§ AIM OF THE TASK: Reproduce the listing below in its entirety. Change nothing.

§ DATA FOR THE TASK:
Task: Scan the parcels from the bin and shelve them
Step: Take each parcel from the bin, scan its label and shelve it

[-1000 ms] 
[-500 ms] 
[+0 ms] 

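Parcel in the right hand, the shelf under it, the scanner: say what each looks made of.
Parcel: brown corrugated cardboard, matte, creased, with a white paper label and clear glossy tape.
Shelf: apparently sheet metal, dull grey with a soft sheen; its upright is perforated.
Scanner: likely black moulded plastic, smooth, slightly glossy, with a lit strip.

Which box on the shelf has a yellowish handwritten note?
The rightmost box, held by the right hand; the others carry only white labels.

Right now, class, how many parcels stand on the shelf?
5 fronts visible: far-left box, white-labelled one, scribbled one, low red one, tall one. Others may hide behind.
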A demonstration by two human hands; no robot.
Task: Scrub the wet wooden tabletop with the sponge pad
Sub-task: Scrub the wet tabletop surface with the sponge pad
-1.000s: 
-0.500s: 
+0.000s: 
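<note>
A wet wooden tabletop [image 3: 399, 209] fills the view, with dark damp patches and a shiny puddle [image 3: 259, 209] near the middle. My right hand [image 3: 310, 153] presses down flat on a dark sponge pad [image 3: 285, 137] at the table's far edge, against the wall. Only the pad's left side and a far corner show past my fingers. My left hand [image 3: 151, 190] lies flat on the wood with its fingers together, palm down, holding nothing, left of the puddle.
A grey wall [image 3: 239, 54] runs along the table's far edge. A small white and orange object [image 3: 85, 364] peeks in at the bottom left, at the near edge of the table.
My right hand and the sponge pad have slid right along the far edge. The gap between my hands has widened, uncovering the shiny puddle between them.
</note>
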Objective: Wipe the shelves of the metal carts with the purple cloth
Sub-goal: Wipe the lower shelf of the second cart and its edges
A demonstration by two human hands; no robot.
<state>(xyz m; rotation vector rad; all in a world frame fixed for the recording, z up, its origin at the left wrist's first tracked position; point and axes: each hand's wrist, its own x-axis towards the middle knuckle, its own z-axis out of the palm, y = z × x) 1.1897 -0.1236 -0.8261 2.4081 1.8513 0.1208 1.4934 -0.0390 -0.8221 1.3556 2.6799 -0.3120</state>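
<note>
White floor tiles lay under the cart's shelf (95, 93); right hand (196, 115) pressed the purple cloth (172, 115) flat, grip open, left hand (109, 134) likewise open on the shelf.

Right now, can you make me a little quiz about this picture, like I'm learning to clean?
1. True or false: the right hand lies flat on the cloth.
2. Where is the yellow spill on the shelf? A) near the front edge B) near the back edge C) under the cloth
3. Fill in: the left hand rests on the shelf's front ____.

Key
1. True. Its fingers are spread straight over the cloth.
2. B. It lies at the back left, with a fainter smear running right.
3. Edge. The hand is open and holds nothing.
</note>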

§ FINISHED EXERCISE:
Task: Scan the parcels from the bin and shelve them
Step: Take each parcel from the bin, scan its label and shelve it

[-1000 ms] 
[-500 ms] 
[+0 ms] 

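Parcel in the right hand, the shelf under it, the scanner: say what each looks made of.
Parcel: brown corrugated cardboard, matte, creased, with a white paper label and clear glossy tape.
Shelf: apparently sheet metal, dull grey with a soft sheen; its upright is perforated.
Scanner: likely black moulded plastic, smooth, slightly glossy, with a lit strip.

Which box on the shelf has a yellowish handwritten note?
The rightmost box, held by the right hand; the others carry only white labels.

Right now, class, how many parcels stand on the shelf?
5 fronts visible: far-left box, white-labelled one, scribbled one, low red one, tall one. Others may hide behind.
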A demonstration by two human hands; no robot.
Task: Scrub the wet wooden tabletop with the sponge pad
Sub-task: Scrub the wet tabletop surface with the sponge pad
-1.000s: 
-0.500s: 
+0.000s: 
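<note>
A wet wooden tabletop [image 3: 399, 209] fills the view, with dark damp patches and a shiny puddle [image 3: 259, 209] near the middle. My right hand [image 3: 310, 153] presses down flat on a dark sponge pad [image 3: 285, 137] at the table's far edge, against the wall. Only the pad's left side and a far corner show past my fingers. My left hand [image 3: 151, 190] lies flat on the wood with its fingers together, palm down, holding nothing, left of the puddle.
A grey wall [image 3: 239, 54] runs along the table's far edge. A small white and orange object [image 3: 85, 364] peeks in at the bottom left, at the near edge of the table.
My right hand and the sponge pad have slid right along the far edge. The gap between my hands has widened, uncovering the shiny puddle between them.
</note>
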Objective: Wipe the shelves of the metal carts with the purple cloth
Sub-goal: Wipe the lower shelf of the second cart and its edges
A demonstration by two human hands; no robot.
<state>(xyz m; rotation vector rad; all in a world frame fixed for the recording, z up, its origin at the left wrist's first tracked position; point and axes: each hand's wrist, its own x-axis towards the middle knuckle, its own z-axis out of the palm, y = z × x) 1.1897 -0.1236 -0.8261 2.4081 1.8513 0.1208 1.4934 -0.0390 -0.8221 1.3556 2.6799 -0.3120</state>
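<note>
White floor tiles lay under the cart's shelf (95, 93); right hand (196, 115) pressed the purple cloth (172, 115) flat, grip open, left hand (109, 134) likewise open on the shelf.

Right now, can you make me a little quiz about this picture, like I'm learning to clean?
1. True or false: the right hand lies flat on the cloth.
2. Where is the yellow spill on the shelf? A) near the front edge B) near the back edge C) under the cloth
3. Fill in: the left hand rests on the shelf's front ____.

Key
1. True. Its fingers are spread straight over the cloth.
2. B. It lies at the back left, with a fainter smear running right.
3. Edge. The hand is open and holds nothing.
</note>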

This exercise requires no further work.